Jan: Man sollte an körperlicher Arbeit Spaß haben, nicht scheuen, sich auch einmal schmutzig zu machen und Freude daran haben, mit den eigenen Händen etwas zu „erschaffen“. Auch am Umgang mit Menschen sollte man Freude haben. Man hat mit ganz unterschiedlichen Menschen zu tun. 

Gut zu wissen: Im Handwerk sind deutschlandweit im Jahr 2019 laut Zentralverband des Deutschen Handwerks (ZDH) rund 30.000 Ausbildungsstellen unbesetzt. Viele Handwerksbetriebe setzen vor allem auf Nachwuchs, um dem Fachkräftemangel im Handwerk entgegen zu wirken. Insgesamt bleibt die Zahl unbesetzter Ausbildungsplätze dabei auf einem ähnlichen Niveau wie im letzten Jahr.

Blauarbeit: Wenn du Dich für einen Betrieb nach dem Meister entscheiden würdest, worauf würdest Du bei der Wahl beziehungsweise bei der Entscheidung eines Unternehmens achten?

Jan: Meine Wahl habe ich schon getroffen. Ich werde auf jeden Fall weiter bei der Göttling Fliesentechnik GmbH arbeiten. Hier stimmt das Gesamtpaket, ich habe einen tollen Chef, nette Kollegen und die Konditionen passen auch. Außerdem möchte ich mich natürlich in der Firma einbringen und etwas zurückgeben.

Blauarbeit: Was könnten/sollten Ausbildungsbetriebe tun, damit Berufseinsteiger ihre Ausbildung auch beenden?

Jan: Eine vernünftige Betreuung des Auszubildenden durch den Chef und die Kollegen, Lob und Anerkennung der Leistungen und stetige Motivation helfen, am Ball zu bleiben. Es sollte vermittelt werden, dass sich eine Ausbildung im Handwerk lohnt.

Blauarbeit: Wie könnte man junge Menschen mehr motivieren, sich für einen handwerklichen Beruf zu entscheiden?

Jan: Es müssen nicht alle Jugendliche studieren. Wenn die schulischen Leistungen eher im Mittelfeld liegen, ist ein Beruf im Handwerk eine Option. Man sollte nicht unbedingt dem Druck der Gesellschaft und gegebenenfalls der Eltern nachgehen, wenn man sich einen handwerklichen Beruf vorstellen kann. Ein Beruf im Handwerk ist eine solide Grundlage und ist viel mehr, als die meisten sich vorstellen. Das muss in die Köpfe der jungen Menschen. 

Blauarbeit: Was meinst Du, was können einzelne Handwerksunternehmen tun, damit sich mehr junge Menschen für einen Handwerksberuf entscheiden?

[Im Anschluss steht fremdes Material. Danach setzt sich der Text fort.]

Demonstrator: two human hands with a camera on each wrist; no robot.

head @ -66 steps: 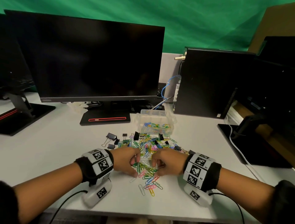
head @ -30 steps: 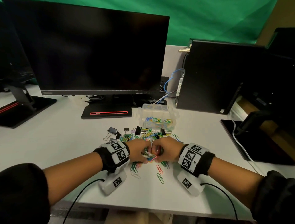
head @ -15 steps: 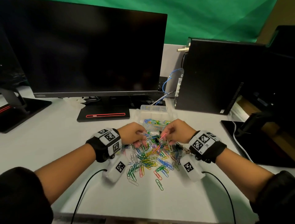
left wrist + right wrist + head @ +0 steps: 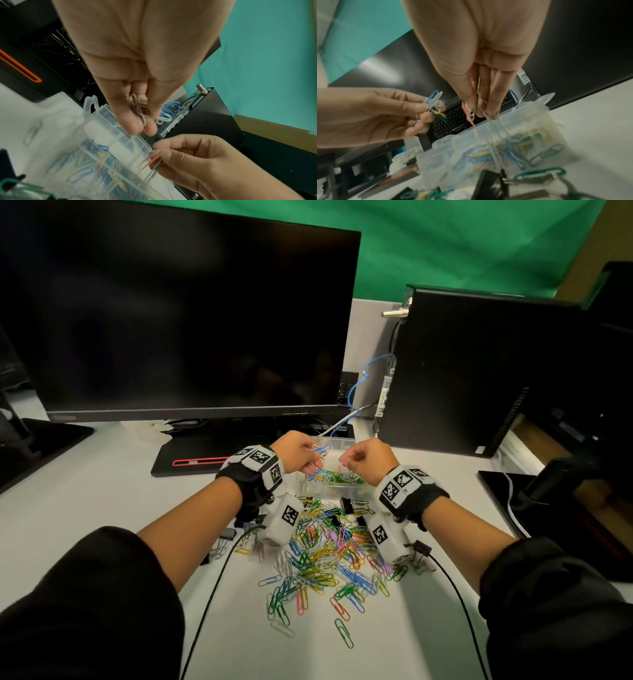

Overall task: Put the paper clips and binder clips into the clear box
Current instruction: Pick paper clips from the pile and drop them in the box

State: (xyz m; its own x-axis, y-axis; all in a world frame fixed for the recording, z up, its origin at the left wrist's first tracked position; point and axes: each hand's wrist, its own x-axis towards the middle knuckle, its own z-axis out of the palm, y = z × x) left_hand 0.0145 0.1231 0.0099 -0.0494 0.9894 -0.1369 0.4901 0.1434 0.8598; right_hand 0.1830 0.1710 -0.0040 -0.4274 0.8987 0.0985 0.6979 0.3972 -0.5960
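Note:
Both hands hover over the clear box (image 4: 310,486), which has coloured paper clips inside. My left hand (image 4: 310,455) pinches a small bunch of white and blue paper clips (image 4: 154,115). Between thumb and fingers my right hand (image 4: 346,460) pinches a few pink and white paper clips (image 4: 476,116) that hang down towards the box (image 4: 556,119). A heap of coloured paper clips (image 4: 325,559) lies on the white desk nearer to me. Black binder clips (image 4: 347,505) lie among it and at its sides.
A dark monitor (image 4: 178,316) on a black stand (image 4: 191,455) rises just behind the box. A black computer case (image 4: 479,371) stands at the back right with blue cables. Another monitor base (image 4: 44,446) sits far left. Wrist camera cables trail over the desk's front.
Both hands gathered paper clips from the heap, lifted them and carried them forward; they now hold them over the clear box. The view has tilted down and closer.

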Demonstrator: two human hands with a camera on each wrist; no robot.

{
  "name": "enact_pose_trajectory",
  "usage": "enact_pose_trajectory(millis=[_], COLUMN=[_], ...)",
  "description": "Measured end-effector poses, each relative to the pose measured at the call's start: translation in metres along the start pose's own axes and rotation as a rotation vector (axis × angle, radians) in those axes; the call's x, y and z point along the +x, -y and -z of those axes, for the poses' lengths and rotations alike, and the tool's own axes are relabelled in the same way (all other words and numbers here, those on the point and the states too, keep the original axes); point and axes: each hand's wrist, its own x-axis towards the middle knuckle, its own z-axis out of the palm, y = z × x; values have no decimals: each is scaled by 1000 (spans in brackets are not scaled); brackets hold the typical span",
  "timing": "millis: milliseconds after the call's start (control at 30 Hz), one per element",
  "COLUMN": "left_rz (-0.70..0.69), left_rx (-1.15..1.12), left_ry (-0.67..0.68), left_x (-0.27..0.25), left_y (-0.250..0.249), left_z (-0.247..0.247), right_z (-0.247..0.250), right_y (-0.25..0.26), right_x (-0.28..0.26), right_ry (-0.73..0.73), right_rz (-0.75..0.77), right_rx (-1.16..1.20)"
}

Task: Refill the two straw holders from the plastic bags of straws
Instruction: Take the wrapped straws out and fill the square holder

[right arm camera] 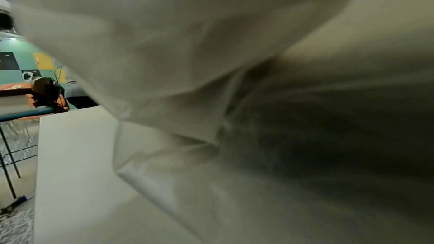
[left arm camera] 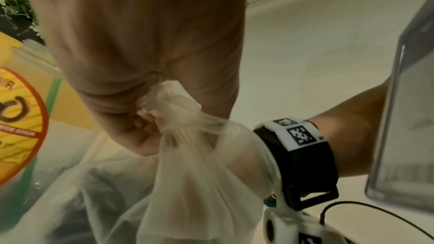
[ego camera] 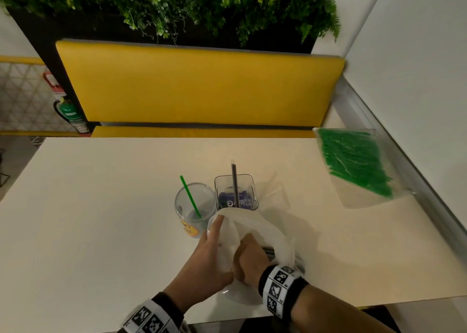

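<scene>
I'm opening the bag [ego camera: 255, 234] beside the square holder [ego camera: 236, 192]: left hand [ego camera: 209, 254] pinches its mouth, right hand [ego camera: 249, 259] reaches inside (grip unseen); next, draw straws out.

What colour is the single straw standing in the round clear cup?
Green. The straw leans inside the round cup; the head view shows it best.

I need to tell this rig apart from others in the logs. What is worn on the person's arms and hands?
Hands bare, no sleeves in view. Each wrist carries a black band wrapped with white tiles printed with black square codes; the left band matches. A white camera mount and thin dark cable hang by the right wrist.
</scene>
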Motion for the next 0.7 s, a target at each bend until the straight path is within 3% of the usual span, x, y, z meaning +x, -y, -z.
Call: enact_pose_trajectory(millis=[100, 167, 233, 333, 367, 500, 700], left_rz=[25, 38, 33, 5, -9, -63, -26], left_rx=[69, 116, 76, 150, 192, 231, 386], left_ry=[-63, -106, -100, -102, -118, -105, -54], left_x=[-4, -3, -1, -4, -6, -10, -5], left_y=[2, 3, 3, 1, 1, -4, -5], left_z=[0, 0, 0, 0, 1, 0, 1], right_z=[6, 7, 3, 2, 4, 12, -3], right_y=[7, 9, 6, -2, -3, 2, 6], right_x=[-4, -4, -3, -10, -11, -13, 4], right_ry=[5, -14, -26, -174, -187, -8, -23], right_rz=[43, 29, -17, -72, -63, -36, -95], right_rx=[-195, -201, -23, 347, 338, -8, 213])
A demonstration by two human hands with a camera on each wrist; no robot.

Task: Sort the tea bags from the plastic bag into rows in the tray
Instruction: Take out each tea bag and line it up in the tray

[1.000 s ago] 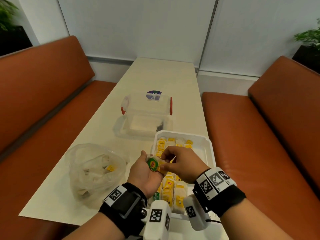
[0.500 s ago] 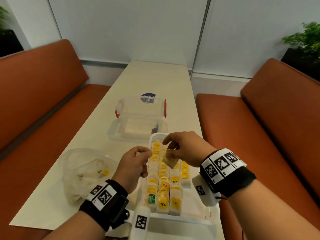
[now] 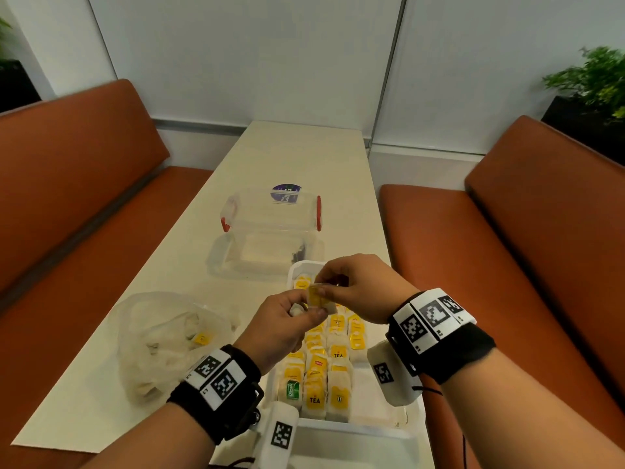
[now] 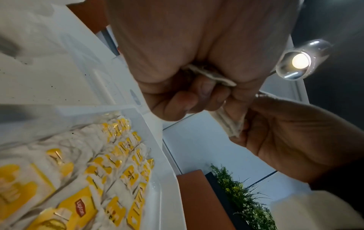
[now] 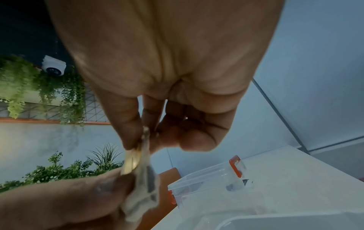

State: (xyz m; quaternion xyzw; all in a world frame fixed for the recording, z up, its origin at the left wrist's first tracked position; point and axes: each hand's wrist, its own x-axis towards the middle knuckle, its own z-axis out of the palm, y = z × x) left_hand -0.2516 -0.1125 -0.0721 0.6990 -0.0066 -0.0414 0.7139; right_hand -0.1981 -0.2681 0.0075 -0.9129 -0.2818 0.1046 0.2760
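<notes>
Tray [image 3: 411, 434]: rows fill the left part, right side bare. Plastic bag [image 3: 162, 336] left of tray, more bags inside. Left hand [image 3: 284, 328], right hand [image 3: 358, 289] both pinching one tea bag [image 3: 318, 297] above tray. Release left, lay flat, tag up, at row end.

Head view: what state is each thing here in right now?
Tea bag: held above the tray, pinched by both hands.
Left hand: grips the tea bag.
Right hand: pinches the tea bag.
Tray: partly filled with rows of tea bags.
Plastic bag: open, tea bags still inside.
Clear box: lid off.
</notes>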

Jan: Handwerksunternehmen sollten sich zum Beispiel in Schulen präsentieren, die Berufe vorstellen, in den sozialen Netzwerken vertreten sein und sich grundsätzlich als Arbeitgeber attraktiv machen (Weiterbildung, Aufstiegschancen, Altersvorsorge etc.).

Info: Um auf offene Lehrstellen hinzuweisen, bieten viele Schulen ihren Schülern Berufsinformationstage zur Orientierung für die Zeit nach dem Abschluss. Denn viele Schüler wissen nicht wirklich sofort, was sie mit ihrem Leben nach der Schule anfangen wollen. Meist kann man sich bei diesen Berufsinformationstagen bereits engagieren und ebenfalls an die Schulen gehen. Dort kann man über den eigenen Beruf informieren und die damit verbundenen Chancen aufzeigen.

Blauarbeit: Wenn Du nochmal komplett von vorne anfangen müsstest, würdest Du Dich noch immer für den Beruf als Fliesenleger entschließen?

Jan: Auf jeden Fall!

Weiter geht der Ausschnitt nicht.